Of Things Past
Nick Earls + Bae Suah + Madelaine Lucas + Pirooz Jafari + Ella Jeffrey
Auditorium 2, slq
Main Festival
BWF094
#Performances
#About the event
Duration: 60 minutes
What is memory but the lens through which we perceive the past? These novels depict personal histories as dreamwork; a dangerous, seductive process of excavating ourselves for truth. Collapsing past, present and future, these writers bring luminous clarity to the opaque and obscure.
#Artists
Nick Earls
Nick Earls is the author of 28 books, most recently the novel Empires. Two of his novels have been adapted into feature films and five into stage plays. His writing has won awards in Australian, the UK and US.
Bae Suah
Bae Suah debuted as a writer in 1993 with the publication of a short story “A Dark Room in 1988” in the literary magazine Novel and Thought.
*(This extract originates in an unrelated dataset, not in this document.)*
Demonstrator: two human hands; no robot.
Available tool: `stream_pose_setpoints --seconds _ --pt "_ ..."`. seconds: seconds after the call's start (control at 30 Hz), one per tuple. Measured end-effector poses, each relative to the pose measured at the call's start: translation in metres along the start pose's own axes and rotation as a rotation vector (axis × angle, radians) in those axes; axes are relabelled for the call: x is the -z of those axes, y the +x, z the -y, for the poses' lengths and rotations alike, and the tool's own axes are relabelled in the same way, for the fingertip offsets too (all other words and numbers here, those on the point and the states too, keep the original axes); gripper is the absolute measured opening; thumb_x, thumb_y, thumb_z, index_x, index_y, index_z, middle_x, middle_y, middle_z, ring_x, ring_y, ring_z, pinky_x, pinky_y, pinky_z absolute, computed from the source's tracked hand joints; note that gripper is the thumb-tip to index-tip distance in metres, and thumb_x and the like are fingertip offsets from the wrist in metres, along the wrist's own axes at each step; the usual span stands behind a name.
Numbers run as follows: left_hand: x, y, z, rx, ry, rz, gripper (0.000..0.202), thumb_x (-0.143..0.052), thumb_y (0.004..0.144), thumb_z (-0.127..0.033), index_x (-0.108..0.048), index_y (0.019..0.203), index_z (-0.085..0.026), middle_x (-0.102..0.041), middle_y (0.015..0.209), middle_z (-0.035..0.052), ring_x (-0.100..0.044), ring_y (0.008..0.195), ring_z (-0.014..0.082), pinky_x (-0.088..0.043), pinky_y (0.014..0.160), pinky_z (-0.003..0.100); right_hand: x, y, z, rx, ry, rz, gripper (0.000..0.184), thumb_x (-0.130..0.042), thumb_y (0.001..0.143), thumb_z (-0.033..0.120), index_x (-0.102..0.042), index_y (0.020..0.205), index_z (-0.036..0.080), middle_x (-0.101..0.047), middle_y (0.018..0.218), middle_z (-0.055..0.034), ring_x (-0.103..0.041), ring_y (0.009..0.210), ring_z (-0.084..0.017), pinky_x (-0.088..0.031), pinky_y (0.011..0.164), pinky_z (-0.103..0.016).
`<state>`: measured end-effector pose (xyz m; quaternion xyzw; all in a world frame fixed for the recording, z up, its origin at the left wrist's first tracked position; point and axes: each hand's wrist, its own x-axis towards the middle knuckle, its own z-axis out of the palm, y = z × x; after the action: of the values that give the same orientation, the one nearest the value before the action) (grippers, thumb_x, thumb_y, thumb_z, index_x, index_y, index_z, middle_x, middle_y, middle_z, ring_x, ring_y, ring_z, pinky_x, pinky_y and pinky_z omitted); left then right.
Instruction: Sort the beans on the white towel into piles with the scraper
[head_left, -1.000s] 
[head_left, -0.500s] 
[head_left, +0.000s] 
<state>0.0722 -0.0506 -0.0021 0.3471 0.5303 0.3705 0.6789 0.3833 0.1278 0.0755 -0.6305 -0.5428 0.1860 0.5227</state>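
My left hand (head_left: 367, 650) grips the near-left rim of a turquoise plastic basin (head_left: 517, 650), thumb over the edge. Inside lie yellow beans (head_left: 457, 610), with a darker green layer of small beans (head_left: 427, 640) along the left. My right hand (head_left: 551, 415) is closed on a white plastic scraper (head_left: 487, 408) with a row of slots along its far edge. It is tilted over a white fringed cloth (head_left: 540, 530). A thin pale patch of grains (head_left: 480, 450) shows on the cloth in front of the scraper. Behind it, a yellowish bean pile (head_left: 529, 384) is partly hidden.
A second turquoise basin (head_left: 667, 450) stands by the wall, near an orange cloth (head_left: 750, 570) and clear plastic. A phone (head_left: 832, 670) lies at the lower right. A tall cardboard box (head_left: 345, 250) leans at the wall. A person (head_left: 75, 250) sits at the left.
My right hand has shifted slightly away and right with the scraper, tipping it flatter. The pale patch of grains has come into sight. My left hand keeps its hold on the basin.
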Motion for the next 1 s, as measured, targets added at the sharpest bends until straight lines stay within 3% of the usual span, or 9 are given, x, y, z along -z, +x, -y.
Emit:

Her many novels include A Greater Music, Untold Night and Day and It’s Far, Uru Is Going to Be Late. Her best-known short story collections are North Station and Snake and Water. She was awarded Hankook Ilbo Literary Prize in 2003, Dongseo Literary Prize in 2004 and Writer in Residence in Zürich in 2018.
Madelaine Lucas
Madelaine Lucas is the author of the debut novel Thirst for Salt and a senior editor of the literary annual NOON. Born in Melbourne and raised in Sydney, she moved to New York in 2015 to complete her MFA at Columbia University, where she now teaches in the graduate writing program. Her writing has been awarded the Elizabeth Jolley Short Story Prize, and appeared in publications such as The Guardian, The Believer, Literary Hub and BOMB. She lives in Brooklyn with her husband and her dog.
Pirooz Jafari
Born in Iran, Pirooz Jafari migrated to Australia in mid-1990s as an ambitious photographer. His experience of witnessing violations of human rights of every imaginable kind throughout his childhood, adolescence and young adult life in Iran ignited a passion in him to pursue legal studies and Pirooz graduated as a lawyer in Australia in the summer of 2003. Pirooz has since worked in various community-based organisations and statutory bodies and he now runs his own consultancy. Forty Nights is his first literary fiction novel.